How, then, can Don Imus be punished? Lawyers will quickly point out that there is no government action here and that the purpose of the First Amendment is to protect individuals from government censorship.

It is Imus' employer, CBS, who has fired him, which is its right.

But this is too narrow a view of free speech. Holmes argued that free speech is essential to democracy. It is only when people feel free to express an idea that it becomes possible to debate it and determine if it is good or bad.

That is clearly not the view of the Rev. Al Sharpton and those who demanded the firing of Imus. "This has never been about Don Imus," Sharpton recently declared. "This is about the use of the public airwaves for bigoted, racist speech."

Yet the Imus controversy seems to demonstrate the point that Holmes was making. The racist words of a talk show host have brought to center stage a debate over the roles of race and sex in our society. It is a debate that might never have received so much attention if Imus had been forbidden to discuss these issues. Without Imus' remark, we would never have witnessed the moving response by the women of the Rutgers basketball team. His three foolish words have led the nation to reaffirm its commitment to equality.

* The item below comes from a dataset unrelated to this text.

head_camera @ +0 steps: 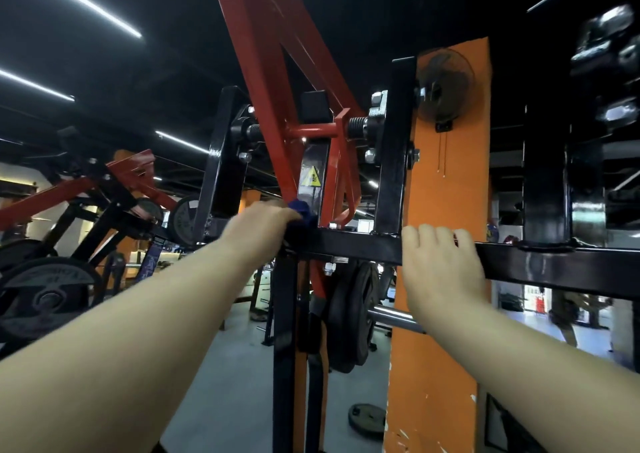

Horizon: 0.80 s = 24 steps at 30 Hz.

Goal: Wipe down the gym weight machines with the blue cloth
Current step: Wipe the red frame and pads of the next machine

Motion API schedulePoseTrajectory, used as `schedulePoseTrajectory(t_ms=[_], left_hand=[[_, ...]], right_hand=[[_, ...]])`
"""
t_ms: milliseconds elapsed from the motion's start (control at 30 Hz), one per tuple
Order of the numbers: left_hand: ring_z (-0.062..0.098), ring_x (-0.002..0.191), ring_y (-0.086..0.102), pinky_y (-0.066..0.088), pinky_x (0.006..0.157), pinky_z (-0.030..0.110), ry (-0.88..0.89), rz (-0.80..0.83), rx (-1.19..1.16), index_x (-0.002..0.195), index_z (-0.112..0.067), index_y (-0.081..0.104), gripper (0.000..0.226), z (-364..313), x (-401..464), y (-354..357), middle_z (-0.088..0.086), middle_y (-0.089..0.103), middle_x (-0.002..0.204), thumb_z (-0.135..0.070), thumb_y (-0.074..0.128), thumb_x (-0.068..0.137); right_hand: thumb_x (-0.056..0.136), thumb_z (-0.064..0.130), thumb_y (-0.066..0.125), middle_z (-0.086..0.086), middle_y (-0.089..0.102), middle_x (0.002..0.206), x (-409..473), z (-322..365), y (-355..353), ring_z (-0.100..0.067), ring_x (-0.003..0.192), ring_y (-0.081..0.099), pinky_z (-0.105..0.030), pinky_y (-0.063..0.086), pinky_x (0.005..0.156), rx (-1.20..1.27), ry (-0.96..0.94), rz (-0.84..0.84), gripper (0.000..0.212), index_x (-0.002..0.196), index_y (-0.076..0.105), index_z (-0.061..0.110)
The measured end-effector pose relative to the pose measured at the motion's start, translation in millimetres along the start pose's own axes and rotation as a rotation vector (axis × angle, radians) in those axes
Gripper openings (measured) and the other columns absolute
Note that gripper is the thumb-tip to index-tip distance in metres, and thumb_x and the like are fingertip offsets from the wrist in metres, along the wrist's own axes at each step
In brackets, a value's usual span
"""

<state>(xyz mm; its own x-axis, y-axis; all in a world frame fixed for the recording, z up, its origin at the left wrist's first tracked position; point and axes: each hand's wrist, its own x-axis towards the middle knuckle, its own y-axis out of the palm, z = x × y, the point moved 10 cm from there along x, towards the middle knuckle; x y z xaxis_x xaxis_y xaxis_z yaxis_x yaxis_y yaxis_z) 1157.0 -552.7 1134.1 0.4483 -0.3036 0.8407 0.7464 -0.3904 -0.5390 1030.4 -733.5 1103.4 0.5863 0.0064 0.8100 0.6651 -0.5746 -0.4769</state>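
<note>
At centre frame, machine: black crossbar (pixel 360 248) is running 9 to 3
Left hand (pixel 258 225): fingers are bunching the blue cloth (pixel 301 210) onto the bar
Right hand (pixel 440 265): fingers are curling over the bar at 3 o'clock of the cloth

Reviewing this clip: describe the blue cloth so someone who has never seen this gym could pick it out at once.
Start at the big red frame slanting up through the middle, and follow it down to the black horizontal bar. There the left hand holds the blue cloth bunched against the metal, just below the yellow warning sticker. It is the only blue, soft thing among red and black steel.
</note>
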Motion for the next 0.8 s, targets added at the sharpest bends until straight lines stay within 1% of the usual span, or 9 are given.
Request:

One of the sad ironies in the Imus controversy is that it was a number of African Americans who took the lead in ousting the talk show host. While they celebrate victory over their enemy, the leaders of the anti-Imus campaign should remember that free speech played a key role in protecting a struggling civil rights movement during the 1960s. The Supreme Court used the First Amendment to overturn many laws passed by segregationist legislatures in an effort to frustrate protests organized by Martin Luther King Jr. and other civil rights leaders.

One of the most important civil rights decisions came in the case of New York Times v. Sullivan when the Supreme Court overturned a libel judgment against the Times that would have severely limited press reporting of demonstrations in the South. "We consider this case against the background of a profound national commitment to the principle that debate on public issues should be uninhibited, robust and wide-open," Justice William J. Brennan Jr. declared.

The firing of Don Imus erodes our national commitment to free speech. We all lose when that happens.